Now, given that you already have the Xsan Fibre Channel infrastructure and the clients in place, all you would need to buy to scale up is more RAID arrays. I can’t see how you could find a less expensive storage option to meet your needs than expanding your existing system when you already own the stuff that makes Xsan more expensive than the Ethernet options and it is still good.
Best,
Andy -
Bob Zelin
March 17, 2011 at 7:37 pmGreat advice Andrew –
get an Active SAN next month to replace the XServe metadata controller, and replace your antique Promise arrays with Active Storage fibre arrays, and call it a day.Bob Zelin
-
Christopher Lowden
March 17, 2011 at 11:31 pmDear Bob
Thank you very much for the precious advise. It is just what I was looking for.Andrew, Also thanks for the reply.

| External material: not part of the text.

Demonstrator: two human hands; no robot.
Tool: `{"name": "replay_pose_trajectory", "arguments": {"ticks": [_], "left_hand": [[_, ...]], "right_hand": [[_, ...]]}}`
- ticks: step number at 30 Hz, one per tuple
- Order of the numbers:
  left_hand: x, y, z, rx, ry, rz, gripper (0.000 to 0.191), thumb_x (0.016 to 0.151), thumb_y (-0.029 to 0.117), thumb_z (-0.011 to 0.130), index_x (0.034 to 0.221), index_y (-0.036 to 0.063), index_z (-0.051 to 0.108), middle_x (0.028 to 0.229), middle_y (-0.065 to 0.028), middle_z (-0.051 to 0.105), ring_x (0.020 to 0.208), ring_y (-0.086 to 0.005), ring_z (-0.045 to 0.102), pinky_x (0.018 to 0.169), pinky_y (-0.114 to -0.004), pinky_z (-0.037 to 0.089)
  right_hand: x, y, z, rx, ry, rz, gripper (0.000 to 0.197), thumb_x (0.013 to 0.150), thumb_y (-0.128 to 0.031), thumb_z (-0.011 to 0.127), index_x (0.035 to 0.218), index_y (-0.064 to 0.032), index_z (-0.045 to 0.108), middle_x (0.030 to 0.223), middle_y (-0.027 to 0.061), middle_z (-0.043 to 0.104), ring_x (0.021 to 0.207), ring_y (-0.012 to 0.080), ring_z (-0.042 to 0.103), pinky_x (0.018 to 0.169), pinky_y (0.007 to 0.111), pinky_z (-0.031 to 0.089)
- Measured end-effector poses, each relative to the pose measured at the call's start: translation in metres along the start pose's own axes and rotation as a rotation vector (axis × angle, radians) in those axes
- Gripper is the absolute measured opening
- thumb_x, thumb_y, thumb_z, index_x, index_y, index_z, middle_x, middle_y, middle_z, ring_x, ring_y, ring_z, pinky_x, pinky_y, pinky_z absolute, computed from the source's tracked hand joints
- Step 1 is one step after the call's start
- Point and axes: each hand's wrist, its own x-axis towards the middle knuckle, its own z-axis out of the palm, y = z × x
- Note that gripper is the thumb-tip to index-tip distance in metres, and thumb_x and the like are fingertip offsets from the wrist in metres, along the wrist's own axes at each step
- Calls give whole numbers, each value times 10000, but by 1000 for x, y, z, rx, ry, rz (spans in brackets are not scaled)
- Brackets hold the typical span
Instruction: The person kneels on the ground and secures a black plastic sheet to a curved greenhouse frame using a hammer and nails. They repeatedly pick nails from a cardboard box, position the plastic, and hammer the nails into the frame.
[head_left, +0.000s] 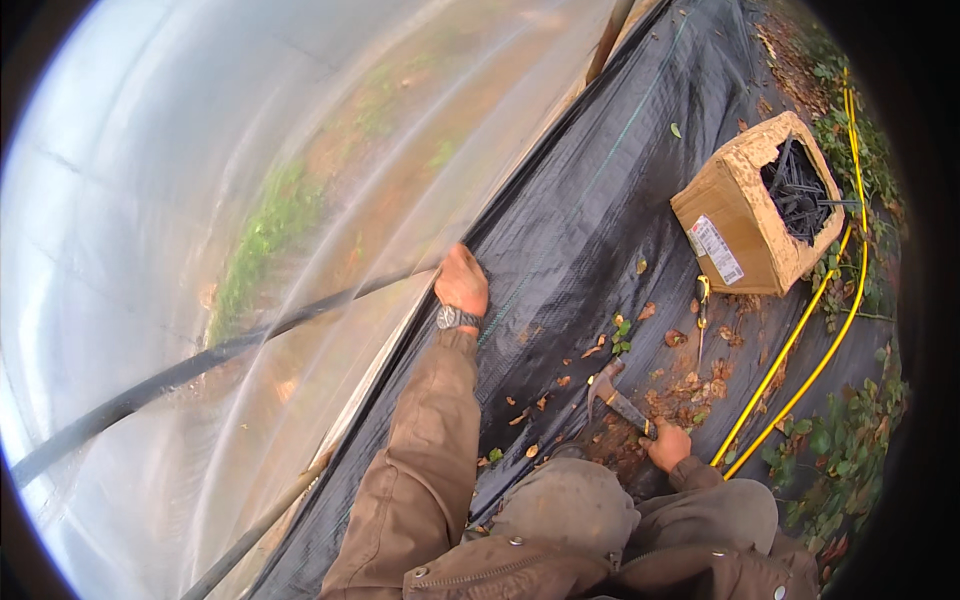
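My left hand (461, 280), with a watch on its wrist, is closed at the upper edge of the black woven ground cover (555, 247), where it meets the clear plastic sheeting (315, 172). Its fingertips are hidden, so what they grip cannot be told. A dark tube (202, 364) behind the sheeting runs up to this hand. Low on the right, my right hand (669, 444) holds a claw hammer (626, 405) by its dark handle, the head pointing up and left over the ground cover. Beyond the hammer lies a screwdriver (702, 307) with a yellow and black handle.
An opened cardboard box (739, 217) full of black plastic stakes stands on the ground cover at the right. Beside it runs a yellow hose (795, 330) in two lines. Leafy plants (840, 450) edge the right side. Dry leaves (675, 337) lie scattered.
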Motion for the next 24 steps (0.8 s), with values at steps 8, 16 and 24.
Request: {"name": "replay_pose_trajectory", "arguments": {"ticks": [8,16,24], "left_hand": [[-31,13,-12,70,-143,190,639,961,107,584,1573,76,404,1475,-200,548,1282,-393,563,1069,-524,449],[0,-12,1,-37,-136,-14,535,971,148,608,1482,24,511,1310,-229,672,1155,-394,672,982,-464,538],[9,-46,21,-99,-340,-40,431,1029,247,533,1456,206,572,1362,-159,667,1192,-339,664,1003,-451,537]], "right_hand": [[-1,3,0,9,3,-23,461,830,-370,807,1135,-56,660,947,258,734,933,462,704,794,566,551],[-2,1,0,33,20,-27,415,821,-354,807,1066,-60,648,918,256,728,913,471,700,782,570,544],[4,1,-7,14,-58,-9,456,813,-345,817,1129,-58,660,935,258,731,937,473,697,811,563,540]]}}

Concerning my Apple enterprise comments, what I mean is that Apple has never really penetrated the enterprise market. They have expensive products that are less reliable in comparison to Windows and with an after sales service that is extremely poor. In france, where I live, it is non-existent.I also oversee large Avid installations which, like Avid or not, offer a very efficient enterprise class service and solution. Yes, it is not the same price at all and in reality not really the same market, but all the same an ISIS or Unity are still just media server. But that is where the comparison ends. I tried running 25 workstations using Active Directory on an xserve with xsan. It was a disaster. I don’t get these problems with Avid or other enterprise oriented products. All the same, personally I would buy a mac over a PC any day.
-
Andrew Richards
March 18, 2011 at 12:04 amI’d agree Apple has been inconsistent in their “enterprise” strategy. However, StorNext is a great deal more “enterprise” than Xsan for MDCs, and that is what the new ActiveSAN is going to be- StorNext on Linux. We are all waiting to see what it will cost, but I can vouch for StorNext as a very well-supported product. When all you use Xsan for is as a client of StorNext, the stability improves significantly. However, if you are also an Avid shop I can see why you’d be considering consolidating onto a storage platform both environments can use.
Best,
Andy -
Mark Raudonis
March 18, 2011 at 3:52 am[Christopher Lowden] “I tried running 25 workstations using Active Directory on an xserve with xsan. It was a disaster. “
Christopher,
I’ve been following your posts for years, so I know you’re not a total idiot… but I can’t let this comment go unanswered.
Whatever you personal experience there are plenty of people that have had success with X-SAN. I am one of them. Three X-SAN’s with over a 100+ users. Active storage is our Raid of choice. Low rez and HI Rez, we handle it all. I don’t know quite why you’re so down on it, but I just had to offer another opinion.